(By Balachander) Curtiss-Wright Corp. (NYSE:CW) plunged nearly 9 percent in premarket trading on Friday after the provider of engineered flow control products reduced its earnings forecast, citing negative impacts of a recent labor strike, delays in the start of oil and gas projects and modest softening of new orders.
"The majority of the financial impact relates to a walkout that shut down the plant that produces highly specialized nuclear cooling pumps and to unforeseen additional efforts identified during the final preparation and shipment of the first two AP1000 pumps," the company said.

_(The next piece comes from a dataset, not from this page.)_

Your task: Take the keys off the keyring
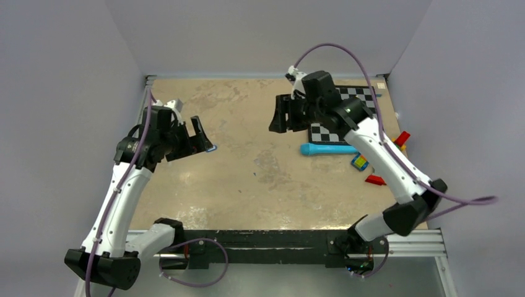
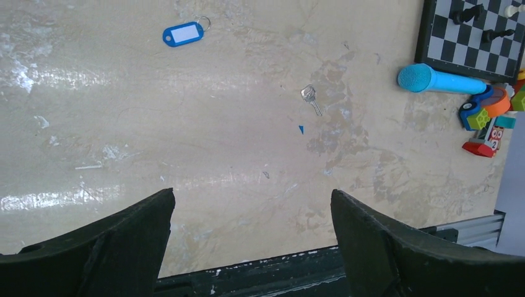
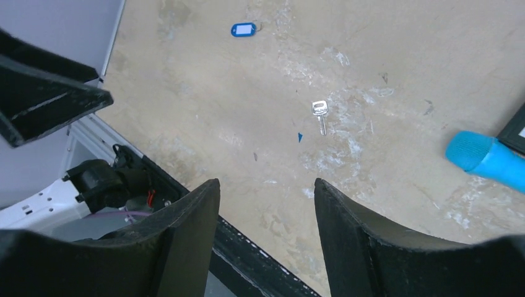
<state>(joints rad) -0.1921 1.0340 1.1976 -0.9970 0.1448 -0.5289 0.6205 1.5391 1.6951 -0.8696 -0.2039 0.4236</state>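
One key [image 2: 311, 98] lies loose off the tube's [image 2: 439, 80] round end, blade crosswise to it; the tag [image 2: 183, 33] sits well beyond. Left gripper [image 2: 252, 193] and right gripper [image 3: 266, 182] both gape empty; the right seems nearer the key.

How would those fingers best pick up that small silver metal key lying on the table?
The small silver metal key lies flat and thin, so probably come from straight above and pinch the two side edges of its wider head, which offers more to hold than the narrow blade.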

The Parsippany, New Jersey-based company now expects earnings per share (EPS) for the third quarter between 20 cents and 24 cents, while Wall Street analysts expect 72 cents.
Curtiss-Wright currently forecasts EPS from continuing operations in the range of $2.05 to $2.15 from prior expectations of $2.50 to $2.60. Sales are now projected to be between $2.08 billion and $2.12 billion from $2.15 billion to $2.19 billion projected earlier.
Analysts expect CW to earn $2.52 per share for the year ending December on sales of $2.17 billion.
Curtiss-Wright will report its third-quarter results on November 1.
The stock, which has been trading between $28.55 and $41.91 over the past year, closed at $32.94 on Thursday.